Ces problèmes seront au nombre des questions qui seront abordées au cours des prochaines années. La réunion a permis d'ouvrir la voie à une collaboration future entre la recherche et le terrain. La FAO y contribuera par le biais d'un important programme de terrain visant à éclaircir la dynamique de la maladie à l'interface entre l'homme, l'animal et leurs environnements communs – y compris la faune sauvage. En effet, la chasse est considérée comme un facteur de risque majeur pour le contact avec Ebola, la viande de gibier étant une importante source de nutrition pour des millions de communautés. A cet égard, la FAO met également au point une boîte à outils de communication du risque permettant une approche rapide et culturellement appropriée avec les populations locales.
MERS-CoV Le Coronavirus du syndrome respiratoire du Moyen-Orient (MERS-CoV), une menace de santé publique émergente qui provoque une grave pneumonie virale chez l'homme, a été décelé pour la première fois en Arabie saoudite en 2012. Plus de 500 personnes en sont mortes depuis, et près de trois fois plus de cas humains ont été confirmés, plus récemment chez un ressortissant d'Oman en visite en Thaïlande.
Plusieurs études ont indiqué que les dromadaires ou leurs produits sont les vecteurs principaux de la transmission à l'homme, même si (comme dans le cas d'Ebola), on ne peut exclure que les chauve-souris soient un réservoir éventuel.
Le MERS-CoV a principalement touché des habitants d'Arabie saoudite, mais également des pays voisins du Qatar, de la Jordanie, de l'Oman et du Yémen. Des cas ont également été signalés en Europe, en Asie et en Amérique du Nord chez des personnes qui s'étaient rendues au Proche-Orient. Toutefois, la préoccupation dérive du lien potentiel avec les camélidés, dont les plus grandes populations se trouvent en Somalie, au Soudan, au Kenya et au Niger, et qui sont des espèces essentielles pour les moyens d'existence, la culture et les modes de vie des communautés.
Les participants à la réunion ont néanmoins appelé à accorder une attention accrue au secteur des camélidés, notamment en matière de soins de santé et de réglementation des échanges.

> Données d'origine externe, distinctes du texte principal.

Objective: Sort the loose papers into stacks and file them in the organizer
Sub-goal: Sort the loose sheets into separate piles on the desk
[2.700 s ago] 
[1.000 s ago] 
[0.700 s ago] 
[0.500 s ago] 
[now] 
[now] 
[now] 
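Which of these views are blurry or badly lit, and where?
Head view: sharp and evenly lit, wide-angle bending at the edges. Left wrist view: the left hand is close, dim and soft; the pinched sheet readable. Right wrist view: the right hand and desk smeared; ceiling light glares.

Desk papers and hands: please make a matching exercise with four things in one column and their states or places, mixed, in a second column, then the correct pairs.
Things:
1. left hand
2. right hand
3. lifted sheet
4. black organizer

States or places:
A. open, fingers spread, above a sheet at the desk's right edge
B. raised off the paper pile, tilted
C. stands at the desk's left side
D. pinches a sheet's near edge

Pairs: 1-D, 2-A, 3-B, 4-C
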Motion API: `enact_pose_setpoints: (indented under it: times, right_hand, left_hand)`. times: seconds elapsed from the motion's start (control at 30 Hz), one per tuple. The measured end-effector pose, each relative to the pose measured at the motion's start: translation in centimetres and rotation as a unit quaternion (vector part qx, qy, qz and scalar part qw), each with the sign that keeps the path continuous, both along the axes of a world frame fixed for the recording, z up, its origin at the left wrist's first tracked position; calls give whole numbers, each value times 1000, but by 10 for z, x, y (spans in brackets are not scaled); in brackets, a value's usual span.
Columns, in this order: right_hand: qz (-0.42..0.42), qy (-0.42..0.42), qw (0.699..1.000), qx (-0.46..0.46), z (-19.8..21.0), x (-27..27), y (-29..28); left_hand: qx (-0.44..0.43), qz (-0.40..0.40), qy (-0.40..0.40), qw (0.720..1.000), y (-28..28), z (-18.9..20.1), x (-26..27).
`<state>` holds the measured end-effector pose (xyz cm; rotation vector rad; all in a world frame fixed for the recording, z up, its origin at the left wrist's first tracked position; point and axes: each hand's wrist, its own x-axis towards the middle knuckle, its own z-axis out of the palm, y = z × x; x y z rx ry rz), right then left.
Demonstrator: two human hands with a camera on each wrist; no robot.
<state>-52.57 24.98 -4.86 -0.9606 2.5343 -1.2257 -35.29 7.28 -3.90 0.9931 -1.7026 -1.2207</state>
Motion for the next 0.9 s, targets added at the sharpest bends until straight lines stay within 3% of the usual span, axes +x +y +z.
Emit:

La réunion de la FAO a décidé de mener des études comparatives de l'Afrique et du Moyen-Orient pour comprendre la raison pour laquelle aucun cas de MERS chez l'homme n'a été signalé en Afrique malgré la présence de camélidés testés positifs au virus.
Sur la base des
déclarations passées, il a été convenu de renforcer la surveillance de terrain pour mieux saisir les mécanismes de transmission, la durée de l'immunité; la variété des hôtes et les différents modes d'élevage des chameaux et leur participation au commerce et aux chaînes de valeur. Il a été décidé en outre d'intensifier l'élaboration de tests sérologiques, de mettre en place des bio-banques propres à détenir de multiples types d'échantillons, à effectuer des infections expérimentales avec diverses souches afin de déterminer les phénotypes, et à mettre au point des outils moléculaires.
Comme suivi de la réunion, la FAO et l'
Organisation mondiale de la santé animale (OIE) envisagent la création d'un réseau scientifique et technique MERS.